Reproduce verbatim the lines of the material below, starting at the line with "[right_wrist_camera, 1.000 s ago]" and ending at the line with "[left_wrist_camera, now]", both inclusive; skip the rest.

# SOURCE MATERIAL
++++
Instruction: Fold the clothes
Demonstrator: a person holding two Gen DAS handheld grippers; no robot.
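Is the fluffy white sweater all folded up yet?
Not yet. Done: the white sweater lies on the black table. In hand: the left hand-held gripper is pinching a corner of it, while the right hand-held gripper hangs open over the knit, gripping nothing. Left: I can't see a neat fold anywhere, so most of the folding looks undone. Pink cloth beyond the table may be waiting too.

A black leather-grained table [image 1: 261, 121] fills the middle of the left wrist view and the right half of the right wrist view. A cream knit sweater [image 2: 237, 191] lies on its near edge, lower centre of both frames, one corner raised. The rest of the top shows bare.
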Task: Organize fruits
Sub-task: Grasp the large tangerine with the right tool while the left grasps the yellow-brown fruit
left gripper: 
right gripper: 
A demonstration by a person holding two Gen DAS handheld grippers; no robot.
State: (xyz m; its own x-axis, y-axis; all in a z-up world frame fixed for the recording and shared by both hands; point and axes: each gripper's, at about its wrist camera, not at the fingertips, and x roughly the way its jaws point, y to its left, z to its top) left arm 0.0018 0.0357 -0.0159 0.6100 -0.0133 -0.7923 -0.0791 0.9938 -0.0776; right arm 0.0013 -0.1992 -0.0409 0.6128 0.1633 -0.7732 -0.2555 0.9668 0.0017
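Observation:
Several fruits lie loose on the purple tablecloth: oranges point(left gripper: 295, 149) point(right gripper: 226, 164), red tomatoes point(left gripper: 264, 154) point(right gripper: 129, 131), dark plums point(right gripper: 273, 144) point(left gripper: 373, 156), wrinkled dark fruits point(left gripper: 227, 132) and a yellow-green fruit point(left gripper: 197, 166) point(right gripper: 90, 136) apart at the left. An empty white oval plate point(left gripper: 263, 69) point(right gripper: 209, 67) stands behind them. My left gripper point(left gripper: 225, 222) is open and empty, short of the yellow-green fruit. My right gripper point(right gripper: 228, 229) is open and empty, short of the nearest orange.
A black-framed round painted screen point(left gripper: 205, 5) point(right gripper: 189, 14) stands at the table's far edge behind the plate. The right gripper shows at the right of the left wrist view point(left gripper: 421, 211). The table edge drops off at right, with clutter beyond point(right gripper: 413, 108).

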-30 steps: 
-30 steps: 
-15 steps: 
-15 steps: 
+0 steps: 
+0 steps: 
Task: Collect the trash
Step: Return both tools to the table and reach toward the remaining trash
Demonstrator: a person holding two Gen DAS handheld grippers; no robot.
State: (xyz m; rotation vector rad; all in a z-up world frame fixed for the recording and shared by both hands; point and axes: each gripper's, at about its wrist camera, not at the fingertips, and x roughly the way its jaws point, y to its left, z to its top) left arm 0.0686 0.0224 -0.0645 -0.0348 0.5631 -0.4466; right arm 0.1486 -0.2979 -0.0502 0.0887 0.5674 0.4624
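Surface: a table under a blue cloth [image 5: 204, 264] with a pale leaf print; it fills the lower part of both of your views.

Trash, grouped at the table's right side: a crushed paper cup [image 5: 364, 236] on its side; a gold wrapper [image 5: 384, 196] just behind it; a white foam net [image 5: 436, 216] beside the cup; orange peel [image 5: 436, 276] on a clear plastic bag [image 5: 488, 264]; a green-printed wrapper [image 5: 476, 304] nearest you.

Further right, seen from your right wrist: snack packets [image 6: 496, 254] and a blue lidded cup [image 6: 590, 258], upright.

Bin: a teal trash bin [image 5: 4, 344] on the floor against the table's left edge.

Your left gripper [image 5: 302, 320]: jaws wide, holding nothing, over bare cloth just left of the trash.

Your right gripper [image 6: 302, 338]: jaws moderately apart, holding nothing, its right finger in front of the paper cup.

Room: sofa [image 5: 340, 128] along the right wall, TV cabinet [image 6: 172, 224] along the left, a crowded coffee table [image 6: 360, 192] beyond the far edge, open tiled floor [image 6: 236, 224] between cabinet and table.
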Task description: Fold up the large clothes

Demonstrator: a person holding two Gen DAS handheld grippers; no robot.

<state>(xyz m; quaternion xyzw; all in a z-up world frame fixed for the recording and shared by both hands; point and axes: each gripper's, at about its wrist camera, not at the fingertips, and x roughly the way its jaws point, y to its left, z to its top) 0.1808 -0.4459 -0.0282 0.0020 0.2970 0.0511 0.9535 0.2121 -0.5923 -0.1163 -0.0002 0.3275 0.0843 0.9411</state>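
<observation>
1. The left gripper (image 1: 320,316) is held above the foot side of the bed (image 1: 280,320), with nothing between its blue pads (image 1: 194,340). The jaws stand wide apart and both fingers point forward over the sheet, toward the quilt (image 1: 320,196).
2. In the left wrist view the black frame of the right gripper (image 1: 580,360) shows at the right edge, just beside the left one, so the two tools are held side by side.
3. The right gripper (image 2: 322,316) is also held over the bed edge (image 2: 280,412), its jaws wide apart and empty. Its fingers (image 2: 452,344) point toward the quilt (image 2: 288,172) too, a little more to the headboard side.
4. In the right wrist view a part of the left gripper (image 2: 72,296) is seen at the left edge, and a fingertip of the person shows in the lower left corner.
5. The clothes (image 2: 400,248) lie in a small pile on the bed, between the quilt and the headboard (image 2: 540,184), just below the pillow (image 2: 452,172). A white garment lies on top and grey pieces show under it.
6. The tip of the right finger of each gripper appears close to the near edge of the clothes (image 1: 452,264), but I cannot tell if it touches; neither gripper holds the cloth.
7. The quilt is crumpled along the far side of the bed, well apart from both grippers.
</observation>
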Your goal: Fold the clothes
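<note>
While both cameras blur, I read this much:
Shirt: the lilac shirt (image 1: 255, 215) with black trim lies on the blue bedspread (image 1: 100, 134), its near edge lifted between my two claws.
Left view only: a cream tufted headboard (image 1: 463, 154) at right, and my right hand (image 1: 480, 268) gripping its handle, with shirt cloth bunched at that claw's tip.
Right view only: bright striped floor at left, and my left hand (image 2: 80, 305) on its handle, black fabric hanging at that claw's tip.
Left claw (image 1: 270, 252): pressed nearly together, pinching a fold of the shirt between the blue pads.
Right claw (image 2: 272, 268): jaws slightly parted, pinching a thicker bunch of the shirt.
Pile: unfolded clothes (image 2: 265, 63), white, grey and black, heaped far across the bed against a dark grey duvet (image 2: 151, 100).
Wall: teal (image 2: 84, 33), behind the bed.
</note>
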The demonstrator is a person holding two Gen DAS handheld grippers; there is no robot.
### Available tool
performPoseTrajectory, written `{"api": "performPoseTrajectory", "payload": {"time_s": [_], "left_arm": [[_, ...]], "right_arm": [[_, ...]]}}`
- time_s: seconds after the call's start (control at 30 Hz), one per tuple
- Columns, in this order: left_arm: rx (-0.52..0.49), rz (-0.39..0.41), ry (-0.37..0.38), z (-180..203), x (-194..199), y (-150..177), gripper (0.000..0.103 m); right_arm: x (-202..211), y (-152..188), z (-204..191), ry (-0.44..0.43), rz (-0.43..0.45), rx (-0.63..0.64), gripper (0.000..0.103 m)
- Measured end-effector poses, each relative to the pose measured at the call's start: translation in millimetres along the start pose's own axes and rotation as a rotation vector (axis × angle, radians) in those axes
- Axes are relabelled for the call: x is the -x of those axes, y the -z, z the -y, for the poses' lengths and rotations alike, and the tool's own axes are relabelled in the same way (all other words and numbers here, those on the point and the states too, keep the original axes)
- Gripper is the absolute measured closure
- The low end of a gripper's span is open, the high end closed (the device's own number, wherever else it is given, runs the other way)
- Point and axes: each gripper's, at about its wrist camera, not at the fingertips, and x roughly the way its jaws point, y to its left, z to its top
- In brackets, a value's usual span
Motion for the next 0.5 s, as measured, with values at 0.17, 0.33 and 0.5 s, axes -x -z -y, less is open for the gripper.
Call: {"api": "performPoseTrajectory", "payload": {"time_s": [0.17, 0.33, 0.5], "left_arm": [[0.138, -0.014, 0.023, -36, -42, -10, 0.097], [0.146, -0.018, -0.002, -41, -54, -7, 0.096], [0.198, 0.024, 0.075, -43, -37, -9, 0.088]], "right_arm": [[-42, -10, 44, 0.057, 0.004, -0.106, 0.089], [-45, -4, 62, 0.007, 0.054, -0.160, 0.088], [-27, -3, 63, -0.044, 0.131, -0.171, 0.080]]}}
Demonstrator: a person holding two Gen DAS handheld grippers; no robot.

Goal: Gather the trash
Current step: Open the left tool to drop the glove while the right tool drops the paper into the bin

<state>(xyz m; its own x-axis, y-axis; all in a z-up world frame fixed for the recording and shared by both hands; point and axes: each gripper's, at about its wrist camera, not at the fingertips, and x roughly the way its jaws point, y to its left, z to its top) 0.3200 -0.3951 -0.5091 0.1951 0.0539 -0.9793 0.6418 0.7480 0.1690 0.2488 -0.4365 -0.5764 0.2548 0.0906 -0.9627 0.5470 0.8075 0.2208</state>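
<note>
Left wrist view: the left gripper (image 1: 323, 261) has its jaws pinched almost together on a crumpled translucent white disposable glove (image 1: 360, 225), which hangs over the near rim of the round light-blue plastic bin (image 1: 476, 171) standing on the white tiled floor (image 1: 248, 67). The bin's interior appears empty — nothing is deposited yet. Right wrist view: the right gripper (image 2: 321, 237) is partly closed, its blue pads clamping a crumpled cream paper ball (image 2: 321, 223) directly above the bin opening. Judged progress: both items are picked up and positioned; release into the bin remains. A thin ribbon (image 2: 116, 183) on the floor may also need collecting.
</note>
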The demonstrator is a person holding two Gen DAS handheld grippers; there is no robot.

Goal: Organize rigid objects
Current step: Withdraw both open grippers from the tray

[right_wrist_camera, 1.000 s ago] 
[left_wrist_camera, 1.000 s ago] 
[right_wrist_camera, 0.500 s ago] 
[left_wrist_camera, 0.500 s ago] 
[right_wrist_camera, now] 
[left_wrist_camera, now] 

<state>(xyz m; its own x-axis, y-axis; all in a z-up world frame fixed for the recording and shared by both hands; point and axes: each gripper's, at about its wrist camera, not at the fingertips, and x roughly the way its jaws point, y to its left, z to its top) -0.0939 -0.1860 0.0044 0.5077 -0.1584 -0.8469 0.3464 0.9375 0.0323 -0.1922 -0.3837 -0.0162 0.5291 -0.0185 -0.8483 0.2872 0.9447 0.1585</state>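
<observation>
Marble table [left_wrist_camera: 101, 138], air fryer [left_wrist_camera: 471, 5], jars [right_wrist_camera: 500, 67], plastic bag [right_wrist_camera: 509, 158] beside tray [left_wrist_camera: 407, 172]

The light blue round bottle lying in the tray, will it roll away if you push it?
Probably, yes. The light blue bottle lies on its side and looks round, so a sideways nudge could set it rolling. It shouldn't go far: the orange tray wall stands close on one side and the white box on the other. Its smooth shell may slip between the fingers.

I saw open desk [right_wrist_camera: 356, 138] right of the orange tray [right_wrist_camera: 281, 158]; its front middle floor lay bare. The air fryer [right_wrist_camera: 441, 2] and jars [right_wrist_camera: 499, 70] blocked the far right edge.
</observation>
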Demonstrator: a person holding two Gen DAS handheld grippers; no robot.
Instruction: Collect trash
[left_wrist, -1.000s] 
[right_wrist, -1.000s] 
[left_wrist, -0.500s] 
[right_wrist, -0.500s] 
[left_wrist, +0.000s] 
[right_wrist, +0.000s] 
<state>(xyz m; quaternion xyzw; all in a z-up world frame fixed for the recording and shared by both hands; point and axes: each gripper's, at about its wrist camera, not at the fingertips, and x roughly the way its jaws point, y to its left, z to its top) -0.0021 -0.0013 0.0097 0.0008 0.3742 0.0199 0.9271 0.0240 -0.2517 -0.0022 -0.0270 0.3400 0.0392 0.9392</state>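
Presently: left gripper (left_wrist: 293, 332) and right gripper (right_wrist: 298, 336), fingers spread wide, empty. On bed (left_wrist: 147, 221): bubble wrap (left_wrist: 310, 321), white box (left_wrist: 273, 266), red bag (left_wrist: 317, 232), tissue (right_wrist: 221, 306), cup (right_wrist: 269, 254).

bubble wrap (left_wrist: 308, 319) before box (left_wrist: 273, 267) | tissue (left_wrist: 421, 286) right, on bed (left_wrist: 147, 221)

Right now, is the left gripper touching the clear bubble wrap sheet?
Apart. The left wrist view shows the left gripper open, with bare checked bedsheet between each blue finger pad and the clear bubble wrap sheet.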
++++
# REPLY
[right_wrist_camera, 1.000 s ago] 
[left_wrist_camera, 1.000 s ago] 
[right_wrist_camera, 0.500 s ago] 
[left_wrist_camera, 0.500 s ago] 
[right_wrist_camera, now] 
[left_wrist_camera, now] 

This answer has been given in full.